Proverbs 1:19 (NKJV) – “So are the ways of everyone who is greedy for gain; It takes away the life of its owners.”
The year 1987 gave us an Oliver Stone classic that did an amazing job of capturing the psyche of corporate America, that still rings true even today. Gordon Gekko, while a purely fictitious character in the film Wallstreet, delivered an immortal mantra still standing firm within our culture.
We see it everyday, everywhere we look. The Smiths down the street buy a new car and suddenly we begin to question our own seven-year old minivan. Mr. Jones was given a promotion for the successful completion of a project, and suddenly Mr. Ivy decides he needs to work more overtime to keep up. The Drake family plans to embark on a 5-day cruise, and suddenly Mrs. Banks resents having to pinch and spend every dime on her large family, just to make ends meet.
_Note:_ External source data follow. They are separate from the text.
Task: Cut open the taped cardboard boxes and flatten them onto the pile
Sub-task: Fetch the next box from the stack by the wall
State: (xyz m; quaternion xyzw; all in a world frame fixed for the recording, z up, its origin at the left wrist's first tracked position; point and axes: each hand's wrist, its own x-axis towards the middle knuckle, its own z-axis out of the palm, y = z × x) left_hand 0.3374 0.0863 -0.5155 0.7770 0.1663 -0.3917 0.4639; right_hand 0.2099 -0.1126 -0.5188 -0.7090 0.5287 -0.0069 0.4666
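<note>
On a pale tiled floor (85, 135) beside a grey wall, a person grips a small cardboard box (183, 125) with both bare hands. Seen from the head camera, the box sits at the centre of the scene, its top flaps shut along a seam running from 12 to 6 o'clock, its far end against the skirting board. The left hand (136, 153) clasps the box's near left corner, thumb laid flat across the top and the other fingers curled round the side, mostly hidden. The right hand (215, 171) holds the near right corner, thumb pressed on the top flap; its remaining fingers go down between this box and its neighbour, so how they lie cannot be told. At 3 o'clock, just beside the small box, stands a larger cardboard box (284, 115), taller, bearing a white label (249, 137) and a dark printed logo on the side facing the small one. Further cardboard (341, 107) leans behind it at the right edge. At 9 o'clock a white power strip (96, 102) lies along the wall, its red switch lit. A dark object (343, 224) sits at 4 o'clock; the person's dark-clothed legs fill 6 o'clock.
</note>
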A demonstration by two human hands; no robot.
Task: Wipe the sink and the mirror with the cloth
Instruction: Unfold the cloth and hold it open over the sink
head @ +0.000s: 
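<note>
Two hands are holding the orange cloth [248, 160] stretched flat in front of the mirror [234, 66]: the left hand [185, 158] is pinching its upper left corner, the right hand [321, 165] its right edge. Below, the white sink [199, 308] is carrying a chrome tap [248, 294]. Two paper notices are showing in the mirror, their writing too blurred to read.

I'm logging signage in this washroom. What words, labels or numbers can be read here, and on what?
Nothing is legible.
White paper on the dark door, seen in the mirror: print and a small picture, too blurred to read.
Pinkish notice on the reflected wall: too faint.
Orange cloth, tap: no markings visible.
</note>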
People will literally work themselves to death, in the pursuit of more stuff. Sometimes we never seem to have enough. The chase for more can, and often does, take a toll on a person’s Spiritual well-being. We choose to work more hours to get ahead, and in the process lower our personal standards on the time we spend with God. Maybe we cut God out of our lives completely in an effort to chase riches and comfort.
King Solomon knew this was folly, even back in his own time. In the context of the verse, Solomon was speaking a warning against partnering with shady characters. But, he knew enough about the dangers of greed to pray for wisdom and understanding of God’s law, without asking for material securities. As a result of the condition of his heart, God rewarded him with the very riches and securities Solomon didn’t ask for. The king put God first in his own heart. Often, this is just not so with the rich.
Greed is like an unquenchable fire. One has to keep stoking the flames to keep the fire burning because it’s never satisfied. Millionaires, superstar athletes, entertainers, businessmen die unhappy and broken people every day. Their wealth does not equate to happiness. In many cases, the wealth equates to short lives. It must be an enormous amount of pressure to be able to juggle and sustain the type of lifestyle that continuously chases after more than yesterday; last week; last month; last year. The quest to fulfill greed sucks the life right out of people.
Jesus taught we cannot serve both God and manna (money). We will either serve one or the other. I’m learning to be content with whatever roll or situation the Lord keeps me in, and to trust that His ways and guidance are for my ultimate good. Contrary to popular belief, greed is bad.